INFORMATION SUPPLIED
- Opening Delimiter -

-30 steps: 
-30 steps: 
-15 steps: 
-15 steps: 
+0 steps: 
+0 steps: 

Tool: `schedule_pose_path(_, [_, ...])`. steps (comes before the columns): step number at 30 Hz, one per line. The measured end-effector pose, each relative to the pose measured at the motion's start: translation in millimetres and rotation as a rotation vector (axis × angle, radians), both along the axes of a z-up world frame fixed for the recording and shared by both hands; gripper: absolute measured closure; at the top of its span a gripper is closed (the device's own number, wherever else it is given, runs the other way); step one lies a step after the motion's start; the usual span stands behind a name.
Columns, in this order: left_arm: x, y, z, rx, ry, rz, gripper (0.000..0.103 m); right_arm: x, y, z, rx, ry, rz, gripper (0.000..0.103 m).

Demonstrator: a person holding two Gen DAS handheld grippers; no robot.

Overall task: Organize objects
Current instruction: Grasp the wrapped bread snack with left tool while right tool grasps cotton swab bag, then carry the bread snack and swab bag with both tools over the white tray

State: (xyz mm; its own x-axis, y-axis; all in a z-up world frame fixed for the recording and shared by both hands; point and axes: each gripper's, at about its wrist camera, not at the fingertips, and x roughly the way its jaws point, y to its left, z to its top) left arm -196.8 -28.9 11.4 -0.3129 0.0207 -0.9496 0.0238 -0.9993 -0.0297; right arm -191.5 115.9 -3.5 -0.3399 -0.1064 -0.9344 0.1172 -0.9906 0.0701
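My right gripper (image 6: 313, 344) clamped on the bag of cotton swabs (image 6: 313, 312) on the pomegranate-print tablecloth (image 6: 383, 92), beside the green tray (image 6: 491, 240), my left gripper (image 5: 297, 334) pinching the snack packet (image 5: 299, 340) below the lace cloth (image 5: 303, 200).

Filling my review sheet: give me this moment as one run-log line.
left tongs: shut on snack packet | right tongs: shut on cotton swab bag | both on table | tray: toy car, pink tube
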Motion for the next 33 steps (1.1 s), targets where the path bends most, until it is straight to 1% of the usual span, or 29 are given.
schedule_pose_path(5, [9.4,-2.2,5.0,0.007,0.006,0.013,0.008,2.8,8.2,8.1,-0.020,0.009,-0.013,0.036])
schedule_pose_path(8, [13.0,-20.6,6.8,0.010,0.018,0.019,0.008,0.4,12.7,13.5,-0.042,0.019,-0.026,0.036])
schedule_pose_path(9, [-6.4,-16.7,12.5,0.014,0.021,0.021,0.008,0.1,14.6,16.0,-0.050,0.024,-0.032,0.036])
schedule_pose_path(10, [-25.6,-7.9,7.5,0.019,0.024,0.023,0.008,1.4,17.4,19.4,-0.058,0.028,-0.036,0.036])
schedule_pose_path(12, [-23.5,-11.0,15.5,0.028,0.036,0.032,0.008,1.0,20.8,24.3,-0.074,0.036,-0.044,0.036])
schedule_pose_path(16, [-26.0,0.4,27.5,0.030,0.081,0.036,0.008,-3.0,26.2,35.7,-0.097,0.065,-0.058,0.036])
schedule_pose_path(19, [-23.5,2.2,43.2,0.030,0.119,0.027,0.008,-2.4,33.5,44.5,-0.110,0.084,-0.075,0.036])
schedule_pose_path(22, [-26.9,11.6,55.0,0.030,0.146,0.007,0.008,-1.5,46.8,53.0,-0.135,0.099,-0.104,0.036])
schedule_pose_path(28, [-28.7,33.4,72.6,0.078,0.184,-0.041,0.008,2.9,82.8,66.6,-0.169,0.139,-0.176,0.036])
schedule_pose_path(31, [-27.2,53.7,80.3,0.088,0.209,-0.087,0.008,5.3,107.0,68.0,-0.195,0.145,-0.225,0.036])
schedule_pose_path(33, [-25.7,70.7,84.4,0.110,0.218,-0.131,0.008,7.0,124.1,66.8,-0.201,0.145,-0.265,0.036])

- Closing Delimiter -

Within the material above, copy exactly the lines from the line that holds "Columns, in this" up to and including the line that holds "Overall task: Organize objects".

EXERCISE ANSWER
Columns, in this order: left_arm: x, y, z, rx, ry, rz, gripper (0.000..0.103 m); right_arm: x, y, z, rx, ry, rz, gripper (0.000..0.103 m).

Demonstrator: a person holding two Gen DAS handheld grippers; no robot.

Overall task: Organize objects

Nothing remains to be added to the exercise.